### [Work instruction]
Please take the lines from the one holding "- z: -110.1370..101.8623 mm" through the one holding "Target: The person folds" in the data below and copy them exactly.

[Opening Exercise data section]

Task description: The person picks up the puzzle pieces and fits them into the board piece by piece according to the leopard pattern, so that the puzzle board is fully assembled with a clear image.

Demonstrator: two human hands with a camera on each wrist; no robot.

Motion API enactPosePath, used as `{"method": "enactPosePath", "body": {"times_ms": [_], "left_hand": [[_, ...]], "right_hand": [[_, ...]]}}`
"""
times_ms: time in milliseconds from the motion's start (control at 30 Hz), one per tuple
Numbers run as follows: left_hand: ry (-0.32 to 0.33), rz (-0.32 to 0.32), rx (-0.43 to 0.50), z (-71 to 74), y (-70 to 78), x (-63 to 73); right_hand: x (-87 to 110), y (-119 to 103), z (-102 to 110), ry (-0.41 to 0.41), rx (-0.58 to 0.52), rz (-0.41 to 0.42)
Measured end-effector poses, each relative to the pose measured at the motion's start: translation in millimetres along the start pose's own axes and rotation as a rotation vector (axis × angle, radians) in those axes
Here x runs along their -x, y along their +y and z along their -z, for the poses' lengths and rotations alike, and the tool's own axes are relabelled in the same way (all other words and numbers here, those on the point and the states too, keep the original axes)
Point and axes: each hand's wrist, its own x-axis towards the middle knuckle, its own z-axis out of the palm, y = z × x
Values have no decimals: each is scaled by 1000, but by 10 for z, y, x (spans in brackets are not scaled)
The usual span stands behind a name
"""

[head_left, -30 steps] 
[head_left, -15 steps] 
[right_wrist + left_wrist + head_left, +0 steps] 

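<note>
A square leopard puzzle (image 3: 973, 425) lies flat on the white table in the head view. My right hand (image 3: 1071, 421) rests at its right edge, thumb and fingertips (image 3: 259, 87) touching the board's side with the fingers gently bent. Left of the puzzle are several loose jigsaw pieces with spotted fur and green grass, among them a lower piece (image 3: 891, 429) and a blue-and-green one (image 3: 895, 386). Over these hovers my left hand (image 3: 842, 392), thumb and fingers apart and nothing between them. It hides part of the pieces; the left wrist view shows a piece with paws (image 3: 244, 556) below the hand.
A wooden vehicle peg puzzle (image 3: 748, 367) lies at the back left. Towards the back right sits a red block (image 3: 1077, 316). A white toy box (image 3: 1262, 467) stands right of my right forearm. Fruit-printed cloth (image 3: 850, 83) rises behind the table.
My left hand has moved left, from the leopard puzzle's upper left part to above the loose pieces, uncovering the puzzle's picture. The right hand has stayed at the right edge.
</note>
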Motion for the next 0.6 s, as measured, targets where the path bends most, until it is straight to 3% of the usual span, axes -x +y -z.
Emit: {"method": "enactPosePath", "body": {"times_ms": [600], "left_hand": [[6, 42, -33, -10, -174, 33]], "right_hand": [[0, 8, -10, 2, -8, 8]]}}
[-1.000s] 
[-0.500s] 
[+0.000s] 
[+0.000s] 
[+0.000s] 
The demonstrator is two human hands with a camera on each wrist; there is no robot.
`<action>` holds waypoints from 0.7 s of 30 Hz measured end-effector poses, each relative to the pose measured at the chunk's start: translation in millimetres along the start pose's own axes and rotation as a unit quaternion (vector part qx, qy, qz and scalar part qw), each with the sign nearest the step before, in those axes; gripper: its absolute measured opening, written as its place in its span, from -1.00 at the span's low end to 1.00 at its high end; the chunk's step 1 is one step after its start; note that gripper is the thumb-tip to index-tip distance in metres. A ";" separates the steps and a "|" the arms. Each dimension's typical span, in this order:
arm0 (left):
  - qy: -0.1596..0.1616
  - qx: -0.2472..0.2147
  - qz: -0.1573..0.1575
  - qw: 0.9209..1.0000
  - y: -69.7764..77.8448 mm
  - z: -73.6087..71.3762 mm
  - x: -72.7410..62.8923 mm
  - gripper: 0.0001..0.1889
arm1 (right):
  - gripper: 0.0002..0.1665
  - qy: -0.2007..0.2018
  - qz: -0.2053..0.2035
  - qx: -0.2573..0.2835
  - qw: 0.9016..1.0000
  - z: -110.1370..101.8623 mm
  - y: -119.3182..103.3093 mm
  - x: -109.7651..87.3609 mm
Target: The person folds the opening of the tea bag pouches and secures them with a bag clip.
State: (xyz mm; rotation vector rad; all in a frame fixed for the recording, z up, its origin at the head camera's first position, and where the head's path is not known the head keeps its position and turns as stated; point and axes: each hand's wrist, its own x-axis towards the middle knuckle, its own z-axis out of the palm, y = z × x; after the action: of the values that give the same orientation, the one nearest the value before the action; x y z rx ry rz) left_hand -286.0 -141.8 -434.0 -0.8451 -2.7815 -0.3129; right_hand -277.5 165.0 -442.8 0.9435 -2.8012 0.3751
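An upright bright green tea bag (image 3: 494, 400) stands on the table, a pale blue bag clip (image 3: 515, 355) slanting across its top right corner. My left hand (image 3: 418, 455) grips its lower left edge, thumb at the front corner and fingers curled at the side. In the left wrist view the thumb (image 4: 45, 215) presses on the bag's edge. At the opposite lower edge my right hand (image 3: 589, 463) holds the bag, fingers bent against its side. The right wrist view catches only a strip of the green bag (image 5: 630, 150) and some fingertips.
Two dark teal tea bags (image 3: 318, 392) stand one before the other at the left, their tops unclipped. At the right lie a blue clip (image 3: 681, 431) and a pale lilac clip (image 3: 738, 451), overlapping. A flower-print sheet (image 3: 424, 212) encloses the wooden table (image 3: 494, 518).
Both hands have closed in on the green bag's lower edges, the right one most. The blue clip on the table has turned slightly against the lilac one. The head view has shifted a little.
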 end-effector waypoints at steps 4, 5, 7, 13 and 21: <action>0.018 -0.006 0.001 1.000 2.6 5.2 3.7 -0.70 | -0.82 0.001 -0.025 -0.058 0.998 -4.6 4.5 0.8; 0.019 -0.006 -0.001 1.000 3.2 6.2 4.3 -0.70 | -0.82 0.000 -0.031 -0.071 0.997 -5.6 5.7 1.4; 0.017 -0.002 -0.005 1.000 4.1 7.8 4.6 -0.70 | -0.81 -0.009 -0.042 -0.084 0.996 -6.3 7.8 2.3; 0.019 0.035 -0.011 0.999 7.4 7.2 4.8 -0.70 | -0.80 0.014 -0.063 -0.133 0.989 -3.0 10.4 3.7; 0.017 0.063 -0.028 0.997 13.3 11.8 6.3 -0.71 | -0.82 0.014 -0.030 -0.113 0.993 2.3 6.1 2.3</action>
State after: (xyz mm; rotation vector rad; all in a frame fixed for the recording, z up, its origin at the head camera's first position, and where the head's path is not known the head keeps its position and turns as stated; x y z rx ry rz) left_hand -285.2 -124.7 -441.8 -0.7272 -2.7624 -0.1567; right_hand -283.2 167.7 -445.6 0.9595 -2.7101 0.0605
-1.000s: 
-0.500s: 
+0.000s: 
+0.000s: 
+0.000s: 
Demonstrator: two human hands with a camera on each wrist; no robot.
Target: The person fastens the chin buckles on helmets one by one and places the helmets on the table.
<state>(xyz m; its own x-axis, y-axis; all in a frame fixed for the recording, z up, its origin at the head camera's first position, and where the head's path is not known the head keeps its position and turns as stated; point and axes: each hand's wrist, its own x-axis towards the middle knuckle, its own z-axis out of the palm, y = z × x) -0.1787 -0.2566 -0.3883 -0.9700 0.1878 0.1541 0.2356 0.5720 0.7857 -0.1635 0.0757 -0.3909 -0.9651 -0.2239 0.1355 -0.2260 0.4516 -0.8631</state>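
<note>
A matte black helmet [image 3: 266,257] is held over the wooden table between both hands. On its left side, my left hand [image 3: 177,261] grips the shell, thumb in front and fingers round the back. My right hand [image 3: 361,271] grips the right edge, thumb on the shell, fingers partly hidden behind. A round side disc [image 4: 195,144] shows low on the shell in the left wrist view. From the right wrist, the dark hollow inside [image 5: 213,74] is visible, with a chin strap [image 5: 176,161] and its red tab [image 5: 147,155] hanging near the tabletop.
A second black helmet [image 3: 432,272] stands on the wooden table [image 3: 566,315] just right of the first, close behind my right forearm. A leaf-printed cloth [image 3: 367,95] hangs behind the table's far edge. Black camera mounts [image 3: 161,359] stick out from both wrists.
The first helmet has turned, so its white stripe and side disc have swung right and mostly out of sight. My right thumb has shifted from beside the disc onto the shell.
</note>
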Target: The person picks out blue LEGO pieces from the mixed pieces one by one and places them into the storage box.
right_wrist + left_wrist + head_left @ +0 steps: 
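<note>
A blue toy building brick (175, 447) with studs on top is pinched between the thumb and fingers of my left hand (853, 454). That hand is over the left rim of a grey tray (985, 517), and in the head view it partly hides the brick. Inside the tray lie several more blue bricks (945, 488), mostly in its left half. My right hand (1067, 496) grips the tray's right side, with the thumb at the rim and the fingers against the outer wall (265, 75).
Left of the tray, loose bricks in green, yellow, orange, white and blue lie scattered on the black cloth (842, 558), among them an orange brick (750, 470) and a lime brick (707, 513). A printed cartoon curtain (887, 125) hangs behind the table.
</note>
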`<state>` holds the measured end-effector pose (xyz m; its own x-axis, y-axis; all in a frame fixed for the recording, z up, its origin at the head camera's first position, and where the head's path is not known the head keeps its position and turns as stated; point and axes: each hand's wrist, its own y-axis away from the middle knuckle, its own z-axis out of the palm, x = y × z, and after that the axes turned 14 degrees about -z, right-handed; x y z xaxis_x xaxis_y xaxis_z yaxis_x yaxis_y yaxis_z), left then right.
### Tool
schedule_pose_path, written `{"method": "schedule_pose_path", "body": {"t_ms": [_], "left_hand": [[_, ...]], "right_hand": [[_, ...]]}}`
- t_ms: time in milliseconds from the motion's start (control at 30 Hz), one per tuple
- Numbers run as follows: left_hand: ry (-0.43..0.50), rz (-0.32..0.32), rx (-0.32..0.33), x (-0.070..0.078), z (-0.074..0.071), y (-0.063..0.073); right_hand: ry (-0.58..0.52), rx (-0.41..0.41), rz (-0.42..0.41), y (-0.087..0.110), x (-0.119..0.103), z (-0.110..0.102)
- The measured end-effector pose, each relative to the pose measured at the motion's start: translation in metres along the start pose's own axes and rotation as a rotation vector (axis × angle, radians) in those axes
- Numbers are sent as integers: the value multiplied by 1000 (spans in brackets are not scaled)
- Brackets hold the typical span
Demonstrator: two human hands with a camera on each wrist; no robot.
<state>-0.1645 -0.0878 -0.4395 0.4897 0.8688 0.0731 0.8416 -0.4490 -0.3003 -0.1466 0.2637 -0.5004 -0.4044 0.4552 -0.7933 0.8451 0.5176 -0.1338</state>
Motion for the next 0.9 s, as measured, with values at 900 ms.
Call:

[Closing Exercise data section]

### [Finished task]
  - z: -110.1370..101.8623 mm
  - y: -119.3182..103.3093 mm
  - x: -109.7651..87.3609 mm
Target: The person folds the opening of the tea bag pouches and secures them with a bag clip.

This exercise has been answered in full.